Boolean Algebra

One should know when and where the idea of laying down postulates for the manipulation of abstract symbols (not necessarily numbers) first occurred and who was the creator of such an abstract algebra (= who the cre­ator of such an abstract algebra was). It occurred first in England and at about the time of George Boole (1815-1864), the English mathematician and logician. One can doubt whether Boolean algebra, i.e., the algebra of sets, studied largely by means of truth tables, has anything to do with computers; whether basic laws of ordinary algebra (commutative, associative and distributive) hold in Boolean algebra, etc. The most recent development in connection with Boolean algebra is its application to the design of electronic computers through the interpretation of Boolean combinations of sets as switching circuits. The answer to the question of what part of Boolean alge­bra is used so widely in cybernetics may surprise the uninitiated – the limited special type of Boolean algebra having only two elements in it which at first sight may seem impractical at all is the very one used too widely nowadays. The basic electronic device in the early computers was the vacuum tube which was turned off or on by the electric current entering the tube. Boolean logical product of two sets corresponds to a circuit with two switches in series. It is easy to realize when electricity flows in such a circuit – only if both the first and the second switches are closed. The logical sum of two sets corresponds to a circuit with two switches in parallel. The question whether electricity can flow in such a circuit has the following answer: electricity flows in such a circuit if either one or the other or both switches are closed. Telephone circuits and electronic computers are basically designed upon a system of Boolean symbolic logic.

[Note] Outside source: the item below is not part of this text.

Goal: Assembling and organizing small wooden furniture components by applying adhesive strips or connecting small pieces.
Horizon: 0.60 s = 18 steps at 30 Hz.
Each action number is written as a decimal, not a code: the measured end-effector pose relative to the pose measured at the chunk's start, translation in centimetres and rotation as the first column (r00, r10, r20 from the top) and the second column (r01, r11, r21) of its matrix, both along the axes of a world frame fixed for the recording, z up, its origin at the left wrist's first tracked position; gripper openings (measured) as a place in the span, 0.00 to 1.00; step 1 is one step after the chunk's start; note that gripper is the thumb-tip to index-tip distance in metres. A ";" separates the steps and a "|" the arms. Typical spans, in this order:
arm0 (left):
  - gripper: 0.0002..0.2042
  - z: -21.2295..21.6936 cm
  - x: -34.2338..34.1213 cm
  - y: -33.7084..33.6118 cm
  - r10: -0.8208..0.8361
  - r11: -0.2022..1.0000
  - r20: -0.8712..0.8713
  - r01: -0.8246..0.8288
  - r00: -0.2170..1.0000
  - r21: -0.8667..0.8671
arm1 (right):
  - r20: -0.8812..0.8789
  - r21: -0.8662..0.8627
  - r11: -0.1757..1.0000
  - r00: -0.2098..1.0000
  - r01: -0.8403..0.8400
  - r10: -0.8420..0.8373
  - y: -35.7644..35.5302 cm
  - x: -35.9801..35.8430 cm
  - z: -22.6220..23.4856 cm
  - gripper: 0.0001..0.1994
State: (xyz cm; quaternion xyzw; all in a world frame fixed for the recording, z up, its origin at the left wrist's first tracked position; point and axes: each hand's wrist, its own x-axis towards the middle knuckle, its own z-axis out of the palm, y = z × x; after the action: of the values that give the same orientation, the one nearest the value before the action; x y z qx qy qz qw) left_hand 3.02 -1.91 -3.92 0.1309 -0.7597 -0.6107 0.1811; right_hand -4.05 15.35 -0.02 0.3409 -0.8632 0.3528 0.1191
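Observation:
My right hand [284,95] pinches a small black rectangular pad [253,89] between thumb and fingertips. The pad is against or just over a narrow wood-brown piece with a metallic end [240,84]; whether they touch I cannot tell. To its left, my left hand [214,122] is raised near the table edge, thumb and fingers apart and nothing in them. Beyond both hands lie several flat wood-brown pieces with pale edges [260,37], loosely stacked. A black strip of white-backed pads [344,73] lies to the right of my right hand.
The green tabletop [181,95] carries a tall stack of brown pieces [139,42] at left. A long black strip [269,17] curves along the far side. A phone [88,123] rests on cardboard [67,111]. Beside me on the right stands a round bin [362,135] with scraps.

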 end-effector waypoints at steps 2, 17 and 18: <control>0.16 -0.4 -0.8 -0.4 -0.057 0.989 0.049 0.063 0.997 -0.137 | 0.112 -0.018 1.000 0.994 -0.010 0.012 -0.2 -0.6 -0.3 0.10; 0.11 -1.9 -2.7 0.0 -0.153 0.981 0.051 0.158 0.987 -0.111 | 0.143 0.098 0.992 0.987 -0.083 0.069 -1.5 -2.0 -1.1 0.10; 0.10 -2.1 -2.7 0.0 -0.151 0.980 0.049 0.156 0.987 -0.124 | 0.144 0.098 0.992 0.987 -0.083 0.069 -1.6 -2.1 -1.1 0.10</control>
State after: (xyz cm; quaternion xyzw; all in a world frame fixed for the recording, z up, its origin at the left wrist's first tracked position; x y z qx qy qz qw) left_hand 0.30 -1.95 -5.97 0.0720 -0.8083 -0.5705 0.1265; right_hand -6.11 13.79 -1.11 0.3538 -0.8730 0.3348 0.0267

The fundamental components of any digital computer are, thus, switches capable of two different states of transmission. The speed of the computer in its calculations is limited by the time, required for a switch to change states, among other factors. In general, it is desirable that a switch should consume as little power as possible. No switching computer circuit acts instanta­neously. One may wonder what it means in practice. It means that there is a brief delay between the instant incoming signals appear on the input leads and the instant an outgoing signal appears on the output lead. In the days of vacuum-tube circuitry the delay was about 10 microseconds (millionths of a second). Some of today's circuits have a delay of the nanosecond (a billionth of a second). Large or small switching delay is a factor that affects the speed of a computation. Called delay time, it is represented by . One may inquire how fast modern computers can add. Today they can add at a rate of 10 mil­lion calculations per second; it is not a limit of course. In a current electronic computer virtually all the switches are transistors, and even the fastest tran­sistors now in use cannot be made to change states in less than about a nanosecond, or a billionth of a second. An optical device analogous to the transistor that has recently been developed can switch from one transmission state to the other in about a picosecond or a thousandth of a billionth of a second.

The three basic functions of a computer – arithmetic operations, logical operations and the storage of information or memory – are all done by devices that have two stable states. In arithmetic operations the two states represent the numerals 0 and 1 of the binary number system. In the evalua­tions of logical propositions the two states stand for true of false. The mem­ory of the computer stores the results of arithmetic and logical operations in devices that occupy one of the two states. With the binary algebraic system a computer can evaluate the truth of propositions by making use of just three logical functions, which are usually referred to as the ANDfunction, the ORfunction and the NOTfunction. In the ANDfunction a statement is taken as true if all its components are true. In the ORfunction a statement is taken as true if any of its components is true. In the NOTfunction the truth value of a statement is reversed. More elaborate logical operations can be built out of the three basic functions, and so can arithmetic operations such as addi­tion. Thus, a computer requires a device that can represent the values 0 and 1, or true or false in physical form that can be assembled into large-scale devices that perform the three logical functions. By combining transistors and other circuit elements, structures that carry out the AND, OR, or NOT functions can be assembled.

Reasonable operations are logical and math operations. Math operations include addition, subtraction, multiplication, division, taking square root, etc., and also more advanced math operations such as raising to a power, finding derivatives and integrating. Logical operations include comparing, selecting, sorting, matching, determining, the next instruction which is to be performed, etc.